La tension psychique, précurseur des conduites violentes en détention : étude théorico-praxéologique des dynamiques agressives et suicidaires auprès des détenus

par Jérôme Chamayou

Thèse de doctorat en Psychologie clinique et psychopathologie

Sous la direction de Catherine Blatier et de Louise Pouliot.

Le président du jury était Sid Abdellaoui.

Le jury était composé de Catherine Blatier, Louise Pouliot, Kristie R. Blevins.

Les rapporteurs étaient Michel Born, Philippe A. Genoud.


  • Résumé

    La violence est un phénomène fréquent dans les prisons. D'après la théorie générale de la tension (Agnew, 1992, 2002), l'agressivité (Blevins et al., 2010) ou le suicide (Zhang et al., 2008) seraient le fruit de tensions éprouvées par les détenus. Notre recherche s'appuie sur le modèle d'Agnew pour créer et tester une échelle standardisée appliquée aux détenus. Les analyses en composantes principales et confirmatoires montrent des résultats satisfaisants, avec des indices de cohérence interne significatifs. Notre échelle est donc une première ébauche pour mesurer la tension en détention. Nos résultats montrent que les comportements agressifs et suicidaires peuvent être prédits de façon significative par la mesure de la tension. Toutefois, la tension en tant que variable indépendante et les stratégies de régulation émotionnelle et/ou de coping comme variables médiatrices ne permettent pas de mettre en évidence des modèles significatifs. Cela signifie que la tension doit être appréhendée comme une variable proximale. De même, nous testons les effets modérateurs des variables personnelles et judiciaires. Nos analyses infirment l'effet modérateur supposé des facteurs personnels et situationnels, même si la dépression et le stress ont un effet significatif. Enfin, nos analyses de médiations modérées ne sont pas significatives, que ce soit pour les comportements agressifs ou suicidaires.
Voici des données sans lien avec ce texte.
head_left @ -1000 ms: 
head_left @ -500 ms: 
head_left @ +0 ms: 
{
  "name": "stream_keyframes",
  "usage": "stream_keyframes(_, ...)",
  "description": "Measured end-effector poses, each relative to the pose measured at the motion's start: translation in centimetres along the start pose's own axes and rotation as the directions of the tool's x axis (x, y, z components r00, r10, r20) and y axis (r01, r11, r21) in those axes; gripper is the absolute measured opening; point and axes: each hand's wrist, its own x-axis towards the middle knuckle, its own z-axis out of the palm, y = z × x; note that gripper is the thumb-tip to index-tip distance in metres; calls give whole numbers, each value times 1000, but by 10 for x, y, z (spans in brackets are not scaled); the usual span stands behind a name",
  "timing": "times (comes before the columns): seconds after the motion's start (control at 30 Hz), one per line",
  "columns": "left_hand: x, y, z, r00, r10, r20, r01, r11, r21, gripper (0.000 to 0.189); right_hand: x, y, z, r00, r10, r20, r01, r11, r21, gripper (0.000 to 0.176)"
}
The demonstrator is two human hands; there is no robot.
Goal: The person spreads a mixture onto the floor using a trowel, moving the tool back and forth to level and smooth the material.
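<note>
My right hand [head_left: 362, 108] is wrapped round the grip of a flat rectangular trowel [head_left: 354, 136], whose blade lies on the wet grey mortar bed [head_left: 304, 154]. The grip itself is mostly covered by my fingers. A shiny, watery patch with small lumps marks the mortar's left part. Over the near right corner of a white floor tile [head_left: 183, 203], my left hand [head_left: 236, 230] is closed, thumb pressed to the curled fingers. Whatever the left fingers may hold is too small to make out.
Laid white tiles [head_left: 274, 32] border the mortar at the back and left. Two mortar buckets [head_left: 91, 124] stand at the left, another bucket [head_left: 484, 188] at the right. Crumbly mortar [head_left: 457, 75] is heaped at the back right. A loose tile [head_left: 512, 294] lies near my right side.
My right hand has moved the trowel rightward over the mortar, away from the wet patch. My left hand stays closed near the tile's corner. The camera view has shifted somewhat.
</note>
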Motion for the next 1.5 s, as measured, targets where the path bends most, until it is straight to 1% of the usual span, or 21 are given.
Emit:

Pour conclure, la tension serait la variable la plus proximale pour prédire la violence en prison, alors que la régulation émotionnelle ou les stratégies de coping auraient un effet plus distal. Comme les variables modératrices n'ont pas d'effet significatif, nous proposons de les considérer comme des formes implicites de tension. La théorie de la tension appliquée aux détenus est un modèle prometteur mais récent, qui n'a pas été testé empiriquement. Ainsi, au travers de cette recherche, nous avons essayé de mesurer la tension, afin de tester ce modèle et d'identifier ses limites.

  • Titre traduit

    Strain as a precursor of violent behaviors during incarceration


  • Résumé

    Violence is common and frequent in most prisons. According to the general strain theory (Agnew, 1992, 2002), aggression (Blevins et al., 2010) or suicidality (Zhang et al., 2008) are caused by strains experienced by inmates. Our study intends to rely on Agnew's general strain theory in order to create and test a standardized scale applied to inmates, since no psychometric instrument evaluating Agnew's model exists. Principal component analyses and confirmatory analyses applied to our psychometric data show satisfying results, with significant internal consistency indices. Our scale is thus a first attempt to measure strain for inmates. In a second step, this research aims at understanding the effect of strains on inmates' violent behaviors. Our results show that aggressive and suicidal behaviors can significantly be predicted by the strain measure. The strains due to daily-life in jail have a direct effect (indirect for Agnew) on inmates' externalizing violent outcomes. Then, we test the mediating effects of coping skills and emotion regulation strategies. The model depicted by our analyses is not fully consistent with the general strain theory. Analyses considering strain as an independant variable and coping skills and emotion regulation strategies as mediating variables are not significant. This implies that strain measure could be seen as a proximal variable. This conclusion does not totally support Agnew's model, which considers strain as a distal variable. In a next step, we test the moderating effects of personal and judicial variables. Our analyzes invalidate the supposed moderating effect of such factors, even if depression and stress are significant moderating variables. Finally, our moderated mediating analyses are not significant, whether on aggressive or suicidal behaviors. As a conclusion, according to our results, strain would be a proximal variable to predict violence in prison, whereas emotion regulation or coping strategies would be more distal. As the moderating variables are not significant, we suggest to consider them as indirect forms of strains. The general strain theory, especially applied to inmates, is a promising but recent model which has not been empirically tested. Therefore, through this research, we tried to measure strain, in order to test this model and identify its limits.